J’ai bien essayé de me convaincre que notre Suisse proprette et son penchant pour l’écologie devait être en marge du phénomène, mais mes illusions sont parties en fumée à la lecture de la page Wikipédia consacrée au sujet. Au chapitre «Pollution», notre beau pays est cité pour avoir récolté 954 millions de kilos de mégots dans ses rues et ses cours d’eau en 1998. 98? Mais c’est vieux! On a sûrement dû s’améliorer depuis, non? Non. Alors effectivement, depuis la fin du siècle dernier, à force de hausses de prix et de prévention, le fumeur helvète a diminué sa consommation. Malheureusement, avec l’interdiction de crapoter dans les lieux publics, les mégots sont encore plus nombreux à finir dans le caniveau. Les poumons des fumeurs passifs rosissent, mais côté environnement, on fait plutôt grise mine.
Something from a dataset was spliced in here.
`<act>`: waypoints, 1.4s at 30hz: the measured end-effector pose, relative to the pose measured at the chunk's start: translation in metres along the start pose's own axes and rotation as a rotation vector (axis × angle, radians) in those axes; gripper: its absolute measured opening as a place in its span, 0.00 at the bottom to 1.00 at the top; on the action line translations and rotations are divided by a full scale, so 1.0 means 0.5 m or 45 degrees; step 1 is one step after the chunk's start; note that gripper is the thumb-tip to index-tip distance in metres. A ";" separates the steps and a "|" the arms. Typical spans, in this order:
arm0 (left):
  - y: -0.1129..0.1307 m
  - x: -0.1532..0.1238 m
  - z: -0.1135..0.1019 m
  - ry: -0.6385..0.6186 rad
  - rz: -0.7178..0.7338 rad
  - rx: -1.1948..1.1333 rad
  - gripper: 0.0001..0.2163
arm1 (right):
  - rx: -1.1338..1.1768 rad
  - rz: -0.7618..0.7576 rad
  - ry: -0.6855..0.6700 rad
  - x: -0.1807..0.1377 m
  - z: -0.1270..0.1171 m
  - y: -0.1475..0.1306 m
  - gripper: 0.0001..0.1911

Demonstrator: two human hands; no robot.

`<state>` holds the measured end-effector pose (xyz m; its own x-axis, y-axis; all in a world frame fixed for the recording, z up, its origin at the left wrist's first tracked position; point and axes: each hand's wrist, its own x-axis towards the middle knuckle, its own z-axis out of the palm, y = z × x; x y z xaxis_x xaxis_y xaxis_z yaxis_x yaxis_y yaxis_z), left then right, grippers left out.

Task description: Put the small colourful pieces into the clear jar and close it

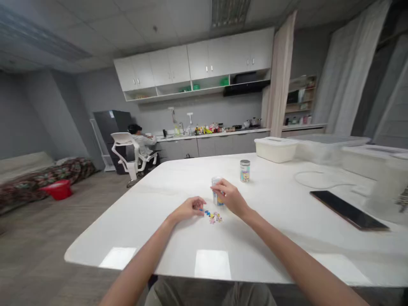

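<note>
My right hand is wrapped around a small clear jar that stands on the white table. My left hand rests on the table just left of it, its fingertips pinched on a small coloured piece at the edge of a little pile of colourful pieces. A second small jar with a grey lid stands upright farther back, untouched.
A dark tablet lies flat to the right, with a white cable and white plastic bins behind it. A person sits in a white chair at the far counter. A red basin sits on the floor at left.
</note>
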<state>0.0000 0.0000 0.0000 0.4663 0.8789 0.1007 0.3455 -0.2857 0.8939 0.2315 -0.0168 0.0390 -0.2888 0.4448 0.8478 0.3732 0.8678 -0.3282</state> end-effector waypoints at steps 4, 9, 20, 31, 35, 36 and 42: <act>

Il faut environ 15 ans à dame nature pour digérer un de ces rebuts de cigarettes qui peut à lui seul contenir jusqu’à 250 substances chimiques nocives différentes. 15 ans, c’est long, mais si on a de la chance, le processus peut être accéléré par une pauvre mouette qui en fera son en-cas... sans manquer d’y laisser quelques plumes au passage. On ne réalise pas l’impact d’un si petit déchet. Et pourtant! Il ne suffit que d’un mégot pour empoisonner 1 m3 de neige ou transformer 2500 litres d’eau en liquide impropre à la consommation.

Mesdames et Messieurs les fumeurs invétérés, vous qui ne jetez «presque jamais» vos mégots, si la nouvelle année ne vous a pas aidés à vaincre le vice, prenez au moins la bonne résolution de vous tenir toujours à proximité d’un cendrier lorsque vous en grillez une. Ce sont les bonnes habitudes du quotidien qui feront de plus verts lendemains.